Retype the data below without altering anything.

Items from a dataset
───

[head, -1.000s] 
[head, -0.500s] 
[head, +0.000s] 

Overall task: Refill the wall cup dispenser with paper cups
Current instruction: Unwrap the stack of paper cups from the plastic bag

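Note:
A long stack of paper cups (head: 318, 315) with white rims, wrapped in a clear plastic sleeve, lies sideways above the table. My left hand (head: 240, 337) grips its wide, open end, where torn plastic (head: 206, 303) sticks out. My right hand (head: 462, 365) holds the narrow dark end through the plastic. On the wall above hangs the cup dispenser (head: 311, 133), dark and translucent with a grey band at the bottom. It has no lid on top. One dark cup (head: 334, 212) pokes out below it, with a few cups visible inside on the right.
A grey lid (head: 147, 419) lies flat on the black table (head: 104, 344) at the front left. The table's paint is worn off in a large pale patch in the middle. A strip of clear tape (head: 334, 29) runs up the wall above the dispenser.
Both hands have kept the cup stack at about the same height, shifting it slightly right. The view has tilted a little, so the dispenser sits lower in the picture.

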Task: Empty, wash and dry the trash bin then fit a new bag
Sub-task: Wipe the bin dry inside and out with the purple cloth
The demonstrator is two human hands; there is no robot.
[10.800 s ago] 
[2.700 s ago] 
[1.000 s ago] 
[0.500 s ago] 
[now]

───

— EXERCISE ANSWER —
[head, -1.000s] 
[head, -0.500s] 
[head, +0.000s] 

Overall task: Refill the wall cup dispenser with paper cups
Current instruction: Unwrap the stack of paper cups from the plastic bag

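Note:
A long stack of paper cups (head: 318, 315) with white rims, wrapped in a clear plastic sleeve, lies sideways above the table. My left hand (head: 240, 337) grips its wide, open end, where torn plastic (head: 206, 303) sticks out. My right hand (head: 462, 365) holds the narrow dark end through the plastic. On the wall above hangs the cup dispenser (head: 311, 133), dark and translucent with a grey band at the bottom. It has no lid on top. One dark cup (head: 334, 212) pokes out below it, with a few cups visible inside on the right.
A grey lid (head: 147, 419) lies flat on the black table (head: 104, 344) at the front left. The table's paint is worn off in a large pale patch in the middle. A strip of clear tape (head: 334, 29) runs up the wall above the dispenser.
Both hands have kept the cup stack at about the same height, shifting it slightly right. The view has tilted a little, so the dispenser sits lower in the picture.
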
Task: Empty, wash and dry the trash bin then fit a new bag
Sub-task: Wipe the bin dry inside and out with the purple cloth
The demonstrator is two human hands; there is no robot.
[10.800 s ago] 
[2.700 s ago] 
[1.000 s ago] 
[0.500 s ago] 
[now]

The exercise asks for nothing more than this.